Take the leap.

Artist Profiles (part 3): Tamara Bagnell, Frank Myers, John Stern

Tamara Galiano Bagnell


“The word that spoke to me most was ‘evolving’, so I chose to base my idea around that,” says Tamara, when we asked how she came up with her prototype for STITCH. “I will be using the words ‘Durham’ and ‘Evolving,’ and string, nails, wood, and plexiglass to compose a complicated web of intersecting threads,  somewhat reminiscent of ‘string art,’ from which the two words will evolve.”
Tamara got her bachelor’s in interrelated media from Massachusetts College of Art in 2001, which was part of the reason we got excited about having her be part of STITCH. Originally from Melrose, Massachusetts, she now lives here in Durham, showing fine art in a variety of media, from assemblage and installation, to paintings and prints. “Unlike the larger cities I’ve lived in, Durham is the first place I’ve called home that fills me with a sense of endless possibility.”
She also runs a design business, Modern Radar Design Co., whose main focus is screenprinted media and textile design.
Why did she join STITCH? “I love getting involved in collaborative work that builds bonds between artist and community,” she said. “I also like the way this particular project allows room for the artists to interpret the concept in their own way, in their own voice.”

Frank Myers

Frank Myers“I have been toying with an idea for a little while now that might be perfect for this project,” said Frank when we talked to him about the idea of STITCH. “Over the last few months I have taken photos of several prominent and recognizable walls in downtown Durham.  I have been planning to create a series of images to be printed as fake graffiti playbills featuring local Durham musical acts,” he said. “My desire is to make it look as if someone photographed the walls and printed the graffiti out to hang in their home.” And that’s exactly what he’s making.

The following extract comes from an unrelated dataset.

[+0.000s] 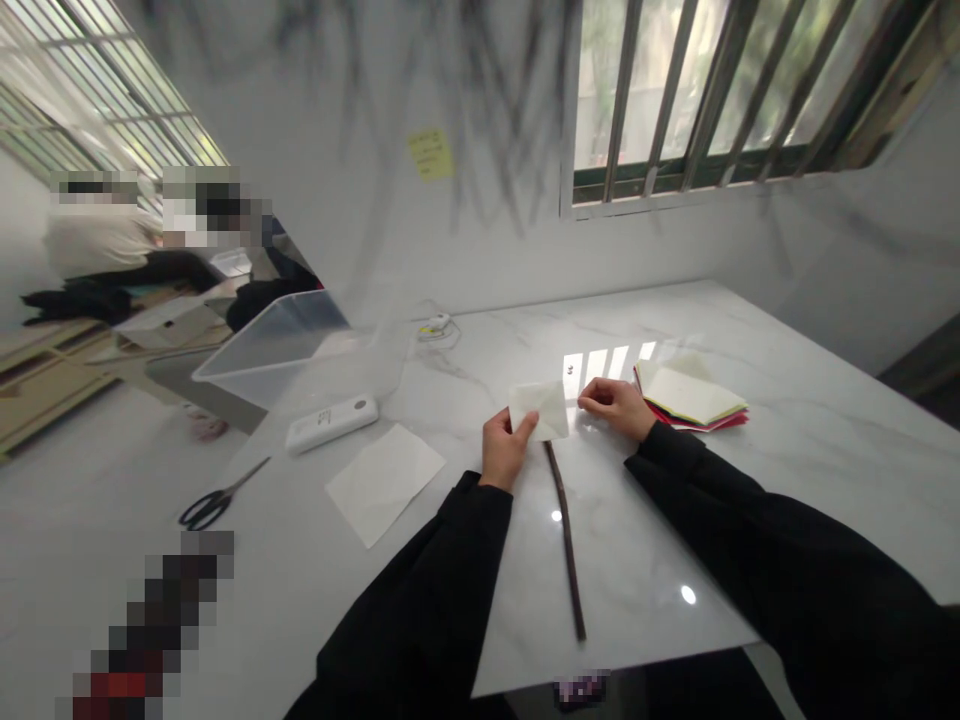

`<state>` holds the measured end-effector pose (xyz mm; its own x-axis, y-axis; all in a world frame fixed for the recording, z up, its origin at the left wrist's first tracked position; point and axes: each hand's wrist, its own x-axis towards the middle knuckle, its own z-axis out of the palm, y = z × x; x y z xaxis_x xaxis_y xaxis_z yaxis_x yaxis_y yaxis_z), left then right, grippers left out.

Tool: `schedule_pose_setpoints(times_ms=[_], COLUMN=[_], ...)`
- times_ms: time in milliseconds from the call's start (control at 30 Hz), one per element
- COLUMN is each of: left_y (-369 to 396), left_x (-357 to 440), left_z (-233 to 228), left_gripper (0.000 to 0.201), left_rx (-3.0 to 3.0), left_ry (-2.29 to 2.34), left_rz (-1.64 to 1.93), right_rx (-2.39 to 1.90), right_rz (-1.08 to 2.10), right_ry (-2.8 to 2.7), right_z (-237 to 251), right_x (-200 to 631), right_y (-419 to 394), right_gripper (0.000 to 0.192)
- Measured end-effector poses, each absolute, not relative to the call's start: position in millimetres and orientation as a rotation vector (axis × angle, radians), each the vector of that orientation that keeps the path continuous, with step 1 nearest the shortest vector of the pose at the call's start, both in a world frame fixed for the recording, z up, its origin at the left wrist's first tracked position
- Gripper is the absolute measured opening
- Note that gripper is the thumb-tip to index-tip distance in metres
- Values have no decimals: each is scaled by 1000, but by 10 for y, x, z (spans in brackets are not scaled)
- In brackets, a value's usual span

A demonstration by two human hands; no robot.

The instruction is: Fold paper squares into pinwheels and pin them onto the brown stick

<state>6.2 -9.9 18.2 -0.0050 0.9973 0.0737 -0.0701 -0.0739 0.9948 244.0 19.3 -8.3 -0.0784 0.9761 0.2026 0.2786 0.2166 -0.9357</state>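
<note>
My left hand pinches a small square of white paper, thumb lying across its front. To the right of the paper, my right hand has its fingers curled together, close to the table and apart from the paper. What those fingers hold, if anything, is too small to make out. A thin dark brown stick lies on the white marbled table, its far end just below the paper. Beside my right wrist rests a stack of coloured paper, with a pale sheet on top.
Left of my hands lie a white paper sheet, a white oblong device and black-handled scissors. Behind them stands a clear plastic bin. A small cabled item sits near the wall. People sit at the far left.
</note>
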Motion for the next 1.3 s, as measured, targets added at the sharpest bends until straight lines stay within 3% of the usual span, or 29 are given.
schedule_pose_setpoints(times_ms=[667, 967, 1300], left_y=[-213, -247, -284], left_x=[25, 55, 94], left_z=[286, 326, 349], left_gripper=[40, 37, 27], left_rx=[1281, 1217, 1230], left_ry=[1257, 1270, 1284], left_rz=[1193, 1194, 1156], right_rx=[-1141, -1069, -1111], right_rz=[1048, 510, 731], right_ry=[-1187, -1490, -1543], right_z=[9, 148, 115], right_x=[2113, 1854, 1844], right_y=[-79, -354, -291], right_gripper=[29, 8, 12])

Here’s an example.

John Stern

“Although I appreciate great aesthetics,” John says, “I believe it is the role of art to turn a critical eye on ourselves.

He’ll be making a custom t-shirt design for STITCH, drawing from training in graphic design.

“I like it when communities come together to brainstorm their current state and how to progress, rather than just patting themselves on the back or indulging. It seems like STITCH is really starting some great conversations. I love Durham because it’s a work in progress that’s struggling with bridging old gaps the community, building a strong economy, and planning for the next generation.”